Standardized Testing: The New Phrenology?

Standardized Testing: The New Phrenology?





We seem to have a preoccupation with measuring people’s heads. I guess if we find some way to measure people’s heads, then we can label those people. If we label them, then we can put them in a box. That’s a lot easier for us.


Phrenology and Its Origins

Phrenology is the now-discredited theory that scientists could read a person’s personality and intelligence by looking at the bumps on a person’s head.

Austrian physician Franz Joseph Gall, 1758–1828, is generally considered to be the father of phrenology. He said that the brain had localized centers—that different parts of the brain were responsible for different functions. He was right about that, but unfortunately, he was wrong about everything else. He went on to say that these various parts of the brain, which he called “organs,” grew as they got stronger. So, a person who had a good memory for words would have a larger brain organ for verbal memory. This larger brain organ, according to Gall, would push on the skull, causing a bump on the head in the area of the “verbal memory” region of the brain. Gall, reading off his handy map of “regions of the brain,” could tell what a person was good at by looking at the bumps on a person’s head.

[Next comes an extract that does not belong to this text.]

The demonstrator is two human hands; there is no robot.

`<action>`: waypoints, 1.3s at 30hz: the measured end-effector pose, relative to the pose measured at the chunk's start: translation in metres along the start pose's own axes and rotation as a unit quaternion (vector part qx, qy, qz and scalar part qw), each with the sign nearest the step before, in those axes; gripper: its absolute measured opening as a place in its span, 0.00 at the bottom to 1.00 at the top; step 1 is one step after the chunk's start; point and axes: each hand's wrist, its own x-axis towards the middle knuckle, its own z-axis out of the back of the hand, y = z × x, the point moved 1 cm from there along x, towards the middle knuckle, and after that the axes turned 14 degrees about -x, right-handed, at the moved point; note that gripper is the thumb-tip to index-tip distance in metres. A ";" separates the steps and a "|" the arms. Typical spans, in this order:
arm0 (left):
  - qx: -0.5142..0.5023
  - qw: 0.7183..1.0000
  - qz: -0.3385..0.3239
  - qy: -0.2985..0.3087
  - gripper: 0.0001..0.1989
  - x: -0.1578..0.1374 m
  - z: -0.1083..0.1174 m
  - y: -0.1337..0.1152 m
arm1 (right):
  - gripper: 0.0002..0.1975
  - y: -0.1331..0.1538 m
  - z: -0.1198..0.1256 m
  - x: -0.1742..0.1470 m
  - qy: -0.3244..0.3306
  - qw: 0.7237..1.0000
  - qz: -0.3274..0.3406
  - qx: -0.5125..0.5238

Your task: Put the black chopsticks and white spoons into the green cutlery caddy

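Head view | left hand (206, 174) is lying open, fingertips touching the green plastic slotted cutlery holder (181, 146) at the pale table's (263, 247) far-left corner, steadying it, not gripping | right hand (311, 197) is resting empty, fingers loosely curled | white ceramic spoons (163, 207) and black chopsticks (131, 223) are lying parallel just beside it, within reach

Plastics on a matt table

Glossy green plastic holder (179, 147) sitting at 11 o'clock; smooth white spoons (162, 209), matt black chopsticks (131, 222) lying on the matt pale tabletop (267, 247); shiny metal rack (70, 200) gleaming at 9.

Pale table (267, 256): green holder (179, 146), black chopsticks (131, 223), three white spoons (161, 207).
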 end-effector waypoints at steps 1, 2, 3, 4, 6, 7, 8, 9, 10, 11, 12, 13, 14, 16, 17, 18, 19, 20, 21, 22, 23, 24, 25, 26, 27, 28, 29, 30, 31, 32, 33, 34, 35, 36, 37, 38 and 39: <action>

Some of the organs of a the brain, according to Gall, were Combativeness (the disposition to fight and argue); Friendship (the disposition be friendly and courteous); Secretiveness (the disposition to conceal and be sneaky); Causality (the propensity to understand the reasons why events occur); Hope (the disposition to be optimistic); and many other values, skills, and attributes.

Phrenology became known across Europe, and became even more popular in the United States. Its popularity in the United States was due to a machine that was invented (and sold!) that could give exact, numeric measurements on the shape of head bumps, thus avoiding any type of bias.

Phrenology was never fully accepted by mainstream scientific thought. The writings of phrenology always had an evangelistic tone to them, as if they were trying to defend their “science” and make converts.

In 1808, a group of French physicians said that phrenology was a dubious proposition. Historians debate whether this group actually came to that conclusion on their own, or whether they were ordered to come to that conclusion by Napoleon Bonaparte. Napoleon, legend tells us, had his head bumps read, and was reportedly furious that the phrenologist missed some of the heroic qualities he believed he had.

Phrenology, as a science, had faded away by the early twentieth century—just as another way to measure heads began to emerge: testing.


Testing and Its Origins

While testing had moments of popularity through history, the current theory of testing might be traced to a confluence of several ideas from the end of the nineteenth century and beginning of the twentieth century.

One idea that emerged at that time was statistics. This theory of statistics became popular in the 1890s. The idea of reliability, or getting the same result on a test over and over, became a useful idea.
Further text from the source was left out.